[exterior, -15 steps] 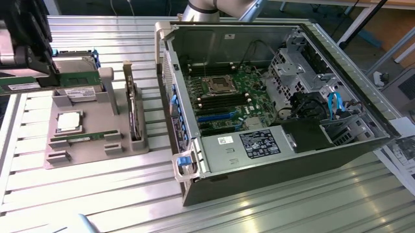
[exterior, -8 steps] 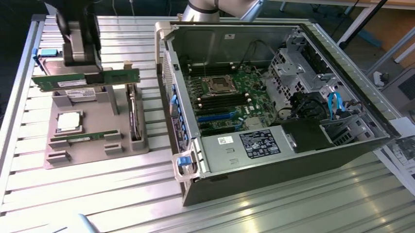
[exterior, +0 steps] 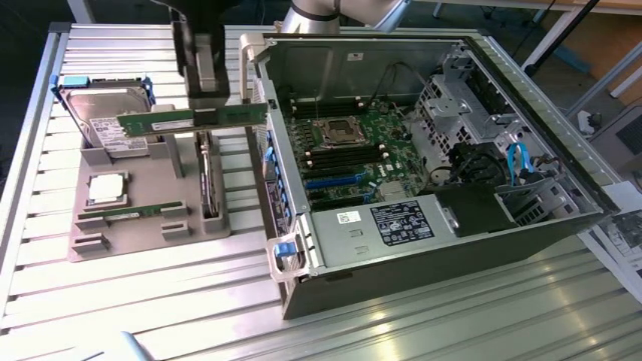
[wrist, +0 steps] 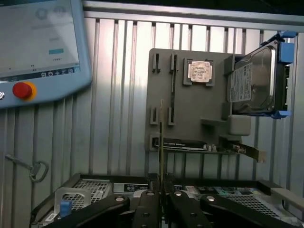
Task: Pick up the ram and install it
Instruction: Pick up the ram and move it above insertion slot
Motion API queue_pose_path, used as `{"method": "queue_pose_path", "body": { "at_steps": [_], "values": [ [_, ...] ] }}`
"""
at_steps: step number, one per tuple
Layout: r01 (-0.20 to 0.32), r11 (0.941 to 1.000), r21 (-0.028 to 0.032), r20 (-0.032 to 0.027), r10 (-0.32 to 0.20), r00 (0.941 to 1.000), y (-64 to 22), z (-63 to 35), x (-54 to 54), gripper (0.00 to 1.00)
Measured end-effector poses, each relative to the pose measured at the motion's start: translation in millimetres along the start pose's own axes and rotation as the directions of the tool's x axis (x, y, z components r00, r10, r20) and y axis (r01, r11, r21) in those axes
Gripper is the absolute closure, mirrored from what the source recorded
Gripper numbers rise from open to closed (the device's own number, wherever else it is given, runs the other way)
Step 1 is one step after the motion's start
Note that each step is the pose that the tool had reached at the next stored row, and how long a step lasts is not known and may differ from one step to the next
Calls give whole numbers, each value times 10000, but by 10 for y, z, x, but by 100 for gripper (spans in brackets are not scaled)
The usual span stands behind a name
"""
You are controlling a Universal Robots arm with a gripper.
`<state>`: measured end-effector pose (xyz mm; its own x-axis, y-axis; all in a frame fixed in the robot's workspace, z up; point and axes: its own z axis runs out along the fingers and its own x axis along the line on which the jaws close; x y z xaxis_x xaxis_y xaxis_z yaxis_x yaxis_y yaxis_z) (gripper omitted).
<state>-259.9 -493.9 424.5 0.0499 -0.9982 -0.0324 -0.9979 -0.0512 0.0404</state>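
The gripper [exterior: 206,104] is closed on the ram [exterior: 150,122], pinching the green stick at its middle so that both ends reach out well past the fingers [wrist: 148,211]. In the wrist view the ram [wrist: 162,142] is seen edge-on, rising straight from between the two jaws, which suggests it sits square in the grip.

Directly below the hand is the grey fixture tray [exterior: 140,241]. It holds the second ram stick [exterior: 131,213], a processor chip [exterior: 107,188], and an expansion card [exterior: 207,184] standing on edge. The hard drive [exterior: 105,113] stands just behind the held stick. The open computer case [exterior: 452,248] lies beside the hand, toward the exterior view's right.

The likeliest trouble is a snag. The end of the stick nearest the case appears close to the case's upright wall edge [exterior: 263,71], and a sideways move without enough height could knock it there.

A knock, or the narrow hold on such a long part, could twist the stick between the pads. It would then meet the memory slots [exterior: 336,160] on the motherboard [exterior: 371,128] at a tilt. Pressing down in that state could jam it, or strain the board, rather than seat it.

Whether the slot latches stand open cannot be made out.
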Motion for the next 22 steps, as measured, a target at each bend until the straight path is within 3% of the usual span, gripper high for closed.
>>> {"method": "queue_pose_path", "body": {
  "at_steps": [11,16,22],
  "values": [
    [0,10000,0,0,0,10000,-630,-24,32,86],
    [0,10000,-1,-1,0,10000,-842,-31,42,86],
    [1,10000,0,0,-1,10000,-1227,-42,62,86]
  ]
}}
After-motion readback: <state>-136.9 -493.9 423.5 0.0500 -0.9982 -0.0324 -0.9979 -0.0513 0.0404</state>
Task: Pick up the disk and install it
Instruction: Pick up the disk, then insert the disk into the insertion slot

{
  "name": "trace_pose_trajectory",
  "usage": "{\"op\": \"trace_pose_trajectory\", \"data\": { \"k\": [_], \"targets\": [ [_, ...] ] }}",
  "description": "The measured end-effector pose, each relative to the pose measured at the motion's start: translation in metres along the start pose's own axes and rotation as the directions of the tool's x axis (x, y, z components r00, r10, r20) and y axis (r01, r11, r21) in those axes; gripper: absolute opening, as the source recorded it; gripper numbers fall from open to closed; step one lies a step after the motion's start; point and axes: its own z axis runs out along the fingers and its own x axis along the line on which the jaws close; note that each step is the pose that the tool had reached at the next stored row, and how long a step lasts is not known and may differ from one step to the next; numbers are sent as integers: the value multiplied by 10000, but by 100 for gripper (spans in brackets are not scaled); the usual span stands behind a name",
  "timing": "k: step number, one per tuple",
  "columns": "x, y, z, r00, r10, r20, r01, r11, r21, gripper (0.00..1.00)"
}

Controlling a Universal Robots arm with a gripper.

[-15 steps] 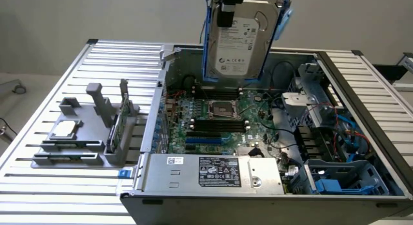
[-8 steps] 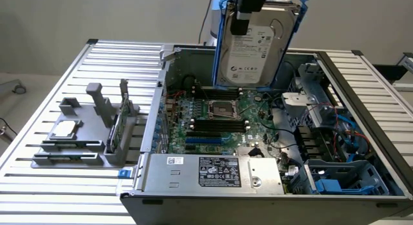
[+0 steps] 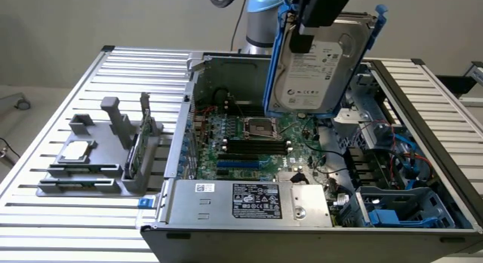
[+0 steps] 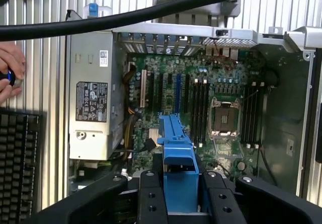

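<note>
The disk point(image 3: 317, 70), a silver-grey hard drive with a white label and blue carrier rails, hangs upright in the air above the open computer case point(image 3: 441, 161). It sits over the motherboard's back half, near the processor socket point(image 3: 264, 127). My gripper point(image 3: 306, 39) is shut on its upper edge. In the wrist view my black fingers point(image 4: 151, 194) clamp the disk's blue rail point(image 4: 176, 143), which points down toward the motherboard point(image 4: 201, 103). A blue drive bay point(image 3: 400, 209) lies in the case's front corner on the exterior view's right.
A long grey power supply point(image 3: 249, 201) fills the case's front. On the exterior view's left, a grey fixture point(image 3: 98, 161) holds a small silver chip point(image 3: 76, 151) and an upright card point(image 3: 139, 138). A person's hand point(image 4: 10, 70) and a keyboard point(image 4: 17, 158) are beside the case.
</note>
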Motion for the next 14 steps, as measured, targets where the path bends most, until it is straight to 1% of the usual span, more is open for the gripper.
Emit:
{"op": "trace_pose_trajectory", "data": {
  "k": [14],
  "targets": [
    [435,-357,-1,10000,0,0,0,10000,0,33]
  ]
}}
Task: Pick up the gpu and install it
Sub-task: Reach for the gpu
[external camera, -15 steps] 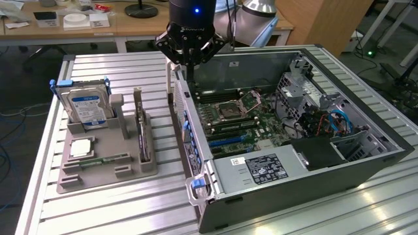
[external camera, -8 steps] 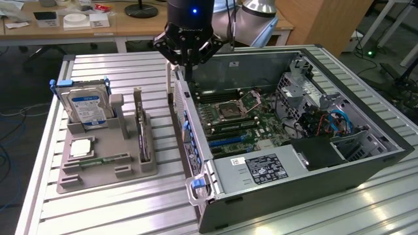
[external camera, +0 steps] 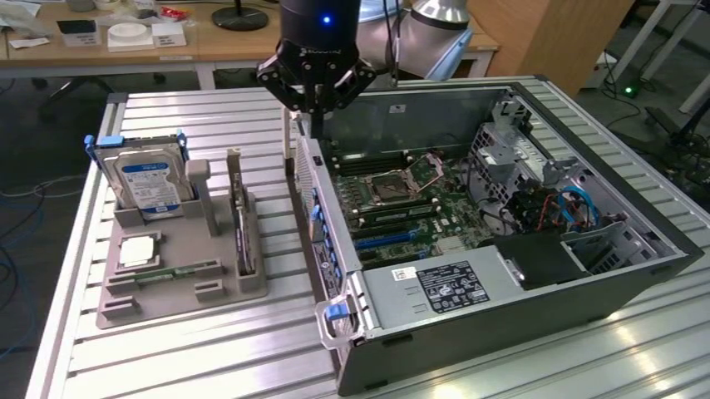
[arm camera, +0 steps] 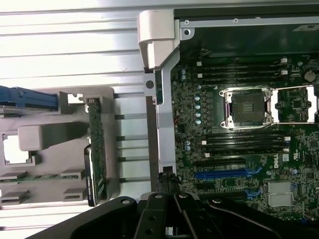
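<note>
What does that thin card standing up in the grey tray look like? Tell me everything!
The thin flat dark graphics card stands upright on its long edge in a slot of the grey plastic holder tray, beside the open computer case. From above, its board face looks greenish-brown with tiny parts. A pale bracket rises at one end. Only the tray touches it; nothing grips it.

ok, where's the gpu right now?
The gpu stands on edge in the grey holder, on the exterior view's left, between the hard drive and the open computer case.
</note>
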Robot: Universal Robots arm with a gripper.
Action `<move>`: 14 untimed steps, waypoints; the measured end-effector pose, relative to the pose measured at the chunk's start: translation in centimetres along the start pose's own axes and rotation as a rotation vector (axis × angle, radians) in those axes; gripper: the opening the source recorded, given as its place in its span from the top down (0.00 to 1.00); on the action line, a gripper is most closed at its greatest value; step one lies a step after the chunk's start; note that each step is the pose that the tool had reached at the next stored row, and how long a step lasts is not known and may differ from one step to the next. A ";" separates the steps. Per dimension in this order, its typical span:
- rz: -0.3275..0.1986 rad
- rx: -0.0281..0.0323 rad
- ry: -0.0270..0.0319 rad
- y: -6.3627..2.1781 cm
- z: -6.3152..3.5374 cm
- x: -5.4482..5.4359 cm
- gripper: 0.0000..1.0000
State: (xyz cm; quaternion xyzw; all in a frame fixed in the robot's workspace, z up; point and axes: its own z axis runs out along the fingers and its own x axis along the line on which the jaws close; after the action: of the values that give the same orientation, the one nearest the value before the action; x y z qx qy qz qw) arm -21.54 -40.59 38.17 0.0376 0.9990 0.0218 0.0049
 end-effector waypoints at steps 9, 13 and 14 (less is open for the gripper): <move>0.000 0.0000 0.0004 -0.12 0.06 0.5 0.89; 0.000 0.0000 0.0006 -0.18 0.09 0.7 0.89; 0.000 0.0000 0.0006 -0.19 0.09 0.8 0.89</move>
State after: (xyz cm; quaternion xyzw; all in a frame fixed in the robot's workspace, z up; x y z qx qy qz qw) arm -22.34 -40.72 38.06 0.0376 0.9990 0.0218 0.0046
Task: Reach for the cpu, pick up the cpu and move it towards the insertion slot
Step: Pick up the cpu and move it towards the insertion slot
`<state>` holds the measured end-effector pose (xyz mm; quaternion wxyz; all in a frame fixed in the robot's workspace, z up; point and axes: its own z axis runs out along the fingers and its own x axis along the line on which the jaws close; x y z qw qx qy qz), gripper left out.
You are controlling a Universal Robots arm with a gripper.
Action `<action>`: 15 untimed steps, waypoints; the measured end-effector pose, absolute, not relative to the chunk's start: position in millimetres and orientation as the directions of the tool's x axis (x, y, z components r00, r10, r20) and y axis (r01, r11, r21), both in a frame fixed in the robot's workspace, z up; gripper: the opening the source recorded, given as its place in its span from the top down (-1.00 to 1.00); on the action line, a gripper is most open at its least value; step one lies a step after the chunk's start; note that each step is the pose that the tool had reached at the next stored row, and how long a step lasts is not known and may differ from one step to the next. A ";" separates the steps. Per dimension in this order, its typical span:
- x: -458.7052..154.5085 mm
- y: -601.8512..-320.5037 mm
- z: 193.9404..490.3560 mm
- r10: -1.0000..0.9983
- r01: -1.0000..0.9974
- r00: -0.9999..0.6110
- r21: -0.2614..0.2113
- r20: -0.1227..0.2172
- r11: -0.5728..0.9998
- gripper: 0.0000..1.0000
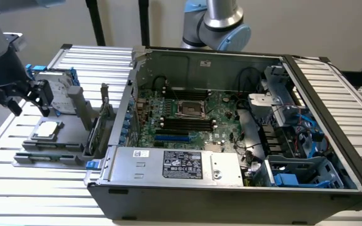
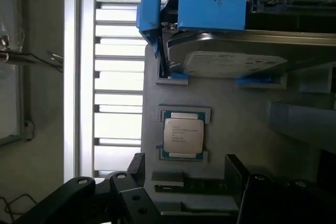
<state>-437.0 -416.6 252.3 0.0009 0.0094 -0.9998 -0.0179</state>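
The cpu is a small silver-topped square chip lying flat in a recess of the grey fixture, on the exterior view's left. In the wrist view the cpu sits between two small grey tabs. My gripper hangs above the fixture, a little behind the cpu and apart from it, open with nothing between its black fingers. The insertion slot, a shiny metal frame with a dark centre, lies on the green board inside the open computer case.
A silver hard drive with blue rails stands on the fixture just behind the cpu. A memory stick lies in front of it. The case wall rises between fixture and slot. A second arm stands behind the case.
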 end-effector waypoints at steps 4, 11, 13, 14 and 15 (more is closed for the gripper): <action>-436.9 -416.9 245.0 -0.019 -0.019 -1.000 0.036 0.001 0.999 -0.43; -436.8 -416.8 232.3 -0.019 -0.019 -1.000 0.036 0.001 0.999 -0.43; -436.5 -416.8 228.5 -0.019 -0.019 -1.000 0.036 0.001 0.999 -0.43; -436.3 -416.8 226.8 -0.019 -0.019 -1.000 0.036 0.001 0.999 -0.43; -436.1 -416.8 224.9 -0.019 -0.019 -1.000 0.036 0.001 0.999 -0.43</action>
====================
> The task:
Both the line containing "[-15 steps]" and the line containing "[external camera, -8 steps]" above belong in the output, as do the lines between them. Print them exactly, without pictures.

> Response for this exercise:
[-15 steps] 
[-8 steps] 
[+0 steps] 
[+0 steps] 

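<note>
The disk point(image 3: 317, 70), a silver-grey hard drive with a white label and blue carrier rails, hangs upright in the air above the open computer case point(image 3: 441, 161). It sits over the motherboard's back half, near the processor socket point(image 3: 264, 127). My gripper point(image 3: 306, 39) is shut on its upper edge. In the wrist view my black fingers point(image 4: 151, 194) clamp the disk's blue rail point(image 4: 176, 143), which points down toward the motherboard point(image 4: 201, 103). A blue drive bay point(image 3: 400, 209) lies in the case's front corner on the exterior view's right.
A long grey power supply point(image 3: 249, 201) fills the case's front. On the exterior view's left, a grey fixture point(image 3: 98, 161) holds a small silver chip point(image 3: 76, 151) and an upright card point(image 3: 139, 138). A person's hand point(image 4: 10, 70) and a keyboard point(image 4: 17, 158) are beside the case.
</note>
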Motion for the next 14 steps, as measured, targets where the path bends most, until it is straight to 1% of the usual span, more is open for the gripper.
Emit:
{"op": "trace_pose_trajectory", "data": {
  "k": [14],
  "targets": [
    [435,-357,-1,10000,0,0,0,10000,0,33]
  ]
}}
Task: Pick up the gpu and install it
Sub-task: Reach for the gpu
[external camera, -15 steps] 
[external camera, -8 steps] 

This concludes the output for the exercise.